Please copy the data below exactly; none of the pictures in it belong in the copy.

__DATASET EXTRACT__
<<<<

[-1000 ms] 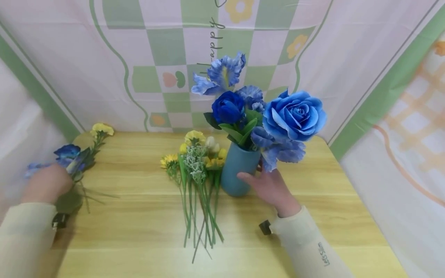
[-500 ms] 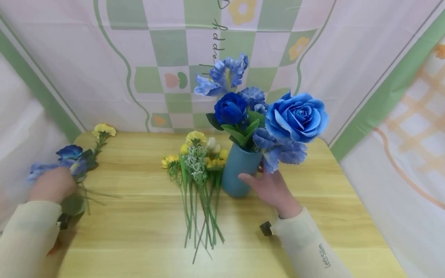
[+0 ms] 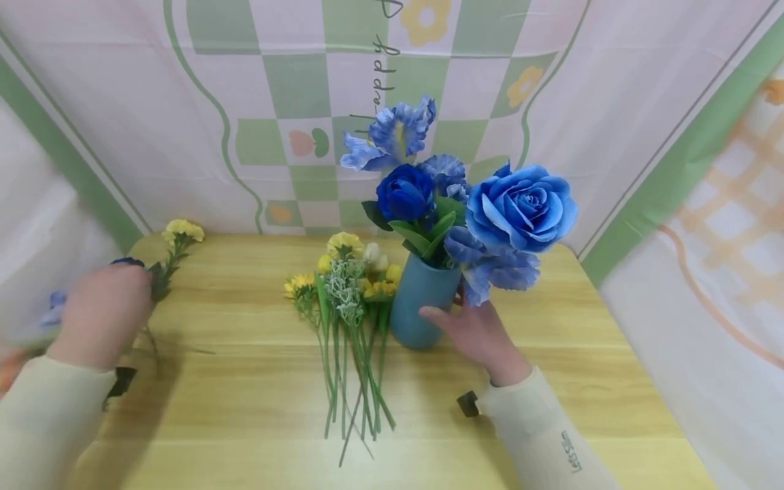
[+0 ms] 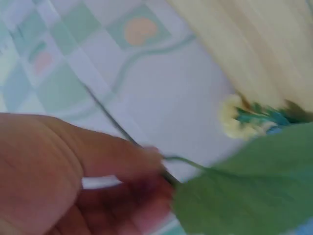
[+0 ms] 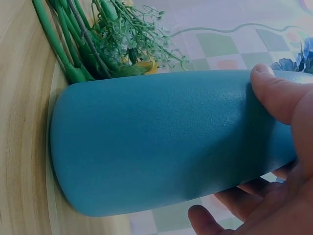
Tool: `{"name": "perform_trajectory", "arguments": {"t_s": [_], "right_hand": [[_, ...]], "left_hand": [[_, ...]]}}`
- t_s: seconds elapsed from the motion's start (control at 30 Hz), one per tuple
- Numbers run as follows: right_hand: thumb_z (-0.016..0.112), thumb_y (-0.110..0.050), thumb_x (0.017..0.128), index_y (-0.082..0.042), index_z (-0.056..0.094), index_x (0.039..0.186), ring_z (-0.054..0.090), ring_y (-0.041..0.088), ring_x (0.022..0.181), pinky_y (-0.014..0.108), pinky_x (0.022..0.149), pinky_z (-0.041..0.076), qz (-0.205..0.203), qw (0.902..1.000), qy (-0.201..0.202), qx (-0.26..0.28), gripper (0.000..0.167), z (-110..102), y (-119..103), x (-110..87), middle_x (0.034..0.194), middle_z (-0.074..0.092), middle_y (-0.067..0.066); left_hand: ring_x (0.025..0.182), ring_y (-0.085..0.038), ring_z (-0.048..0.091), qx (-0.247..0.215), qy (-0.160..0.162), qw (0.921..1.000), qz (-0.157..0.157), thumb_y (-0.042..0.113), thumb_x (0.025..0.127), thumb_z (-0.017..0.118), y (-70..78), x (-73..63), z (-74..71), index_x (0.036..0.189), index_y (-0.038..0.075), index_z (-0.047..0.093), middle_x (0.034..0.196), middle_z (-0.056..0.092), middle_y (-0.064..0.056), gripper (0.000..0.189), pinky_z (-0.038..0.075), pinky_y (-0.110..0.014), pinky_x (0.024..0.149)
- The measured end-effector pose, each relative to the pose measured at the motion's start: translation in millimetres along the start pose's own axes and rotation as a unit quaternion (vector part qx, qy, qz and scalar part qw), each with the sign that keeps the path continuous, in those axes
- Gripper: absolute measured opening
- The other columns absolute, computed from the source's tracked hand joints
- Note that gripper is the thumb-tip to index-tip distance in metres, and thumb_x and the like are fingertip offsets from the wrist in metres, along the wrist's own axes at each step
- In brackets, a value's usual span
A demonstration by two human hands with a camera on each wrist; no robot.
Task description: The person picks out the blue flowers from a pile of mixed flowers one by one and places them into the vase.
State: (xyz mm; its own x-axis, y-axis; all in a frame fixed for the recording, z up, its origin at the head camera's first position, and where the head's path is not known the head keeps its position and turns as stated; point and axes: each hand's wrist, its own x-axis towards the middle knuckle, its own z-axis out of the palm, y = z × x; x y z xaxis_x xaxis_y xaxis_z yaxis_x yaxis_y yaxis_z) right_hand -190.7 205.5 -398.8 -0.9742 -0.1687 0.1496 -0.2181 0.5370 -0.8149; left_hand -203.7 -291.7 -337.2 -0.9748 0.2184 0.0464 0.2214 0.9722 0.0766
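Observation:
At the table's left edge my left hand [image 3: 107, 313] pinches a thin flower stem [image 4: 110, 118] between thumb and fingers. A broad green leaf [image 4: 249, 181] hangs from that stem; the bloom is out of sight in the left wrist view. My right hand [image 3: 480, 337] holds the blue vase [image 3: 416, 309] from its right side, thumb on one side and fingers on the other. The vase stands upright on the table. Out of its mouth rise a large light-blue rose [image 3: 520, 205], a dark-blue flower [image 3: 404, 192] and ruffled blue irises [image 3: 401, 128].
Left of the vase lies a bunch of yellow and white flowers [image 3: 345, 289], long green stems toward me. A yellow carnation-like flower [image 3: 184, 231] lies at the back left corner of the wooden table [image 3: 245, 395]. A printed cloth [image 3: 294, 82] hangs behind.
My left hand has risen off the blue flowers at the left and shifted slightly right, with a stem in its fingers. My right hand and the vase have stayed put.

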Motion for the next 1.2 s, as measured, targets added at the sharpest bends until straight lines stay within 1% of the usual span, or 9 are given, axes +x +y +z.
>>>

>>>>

__SOLVED EXERCISE__
[-1000 ms] 
[-500 ms] 
[+0 ms] 
[+0 ms] 
[+0 ms] 
Tool: `{"name": "perform_trajectory", "arguments": {"t_s": [_], "right_hand": [[_, ...]], "left_hand": [[_, ...]]}}`
- t_s: seconds elapsed from the motion's start (control at 30 Hz), one per tuple
- Numbers run as follows: right_hand: thumb_z (-0.016..0.112), thumb_y (-0.110..0.050), thumb_x (0.017..0.128), index_y (-0.082..0.042), index_z (-0.056..0.094), index_x (0.039..0.186), ring_z (-0.054..0.090), ring_y (-0.041..0.088), ring_x (0.022..0.181), pinky_y (-0.014..0.108), pinky_x (0.022..0.149), pinky_z (-0.041..0.076), qz (-0.205..0.203), qw (0.902..1.000), qy (-0.201..0.202), qx (-0.26..0.28), gripper (0.000..0.167), z (-110..102), y (-119..103), x (-110..87), middle_x (0.034..0.194), middle_z (-0.074..0.092), middle_y (-0.067..0.066); left_hand: ring_x (0.025..0.182), ring_y (-0.085..0.038), ring_z (-0.048..0.091), qx (-0.247..0.215), qy (-0.160..0.162), qw (0.921..1.000), qz (-0.157..0.157), thumb_y (-0.042..0.113), thumb_x (0.025..0.127), thumb_z (-0.017..0.118), y (-70..78), x (-73..63), z (-74..71), index_x (0.036..0.189), index_y (-0.038..0.075), index_z (-0.047..0.093), middle_x (0.034..0.196), middle_z (-0.056..0.092), middle_y (-0.064..0.056), gripper (0.000..0.189), pinky_z (-0.038..0.075), pinky_y (-0.110..0.014), pinky_x (0.024..0.149)
- The measured end-effector pose, each relative to the pose measured at the motion's start: translation in millimetres along the start pose's own axes and rotation as a unit quaternion (vector part qx, qy, qz and scalar part qw), each with the sign that keeps the path continuous, in those axes
- Gripper: absolute measured opening
- The other columns absolute, computed from the source's tracked hand joints
- Note that gripper is the thumb-tip to index-tip distance in metres, and thumb_x and the like are fingertip offsets from the wrist in metres, along the wrist's own axes at each step
- In brackets, a value's usual span
A demonstration by two human hands with a camera on each wrist; no robot.
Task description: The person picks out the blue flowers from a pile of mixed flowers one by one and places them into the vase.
State: (xyz mm; its own x-axis, y-axis; all in a frame fixed for the recording, z up, its origin at the head camera's first position, and where the head's path is not known the head keeps its position and turns as stated; point and axes: each hand's wrist, its own x-axis towards the middle knuckle, its own z-axis out of the palm, y = z × x; x y z xaxis_x xaxis_y xaxis_z yaxis_x yaxis_y yaxis_z) right_hand -190.7 205.5 -398.8 -0.9742 -0.1687 0.1496 -0.2181 0.5370 -0.8149; left_hand -203.7 -291.7 -337.2 -0.9748 0.2184 0.0464 0.2214 0.9722 0.0766
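Observation:
At the table's left edge my left hand [image 3: 107, 313] pinches a thin flower stem [image 4: 110, 118] between thumb and fingers. A broad green leaf [image 4: 249, 181] hangs from that stem; the bloom is out of sight in the left wrist view. My right hand [image 3: 480, 337] holds the blue vase [image 3: 416, 309] from its right side, thumb on one side and fingers on the other. The vase stands upright on the table. Out of its mouth rise a large light-blue rose [image 3: 520, 205], a dark-blue flower [image 3: 404, 192] and ruffled blue irises [image 3: 401, 128].
Left of the vase lies a bunch of yellow and white flowers [image 3: 345, 289], long green stems toward me. A yellow carnation-like flower [image 3: 184, 231] lies at the back left corner of the wooden table [image 3: 245, 395]. A printed cloth [image 3: 294, 82] hangs behind.
My left hand has risen off the blue flowers at the left and shifted slightly right, with a stem in its fingers. My right hand and the vase have stayed put.
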
Motion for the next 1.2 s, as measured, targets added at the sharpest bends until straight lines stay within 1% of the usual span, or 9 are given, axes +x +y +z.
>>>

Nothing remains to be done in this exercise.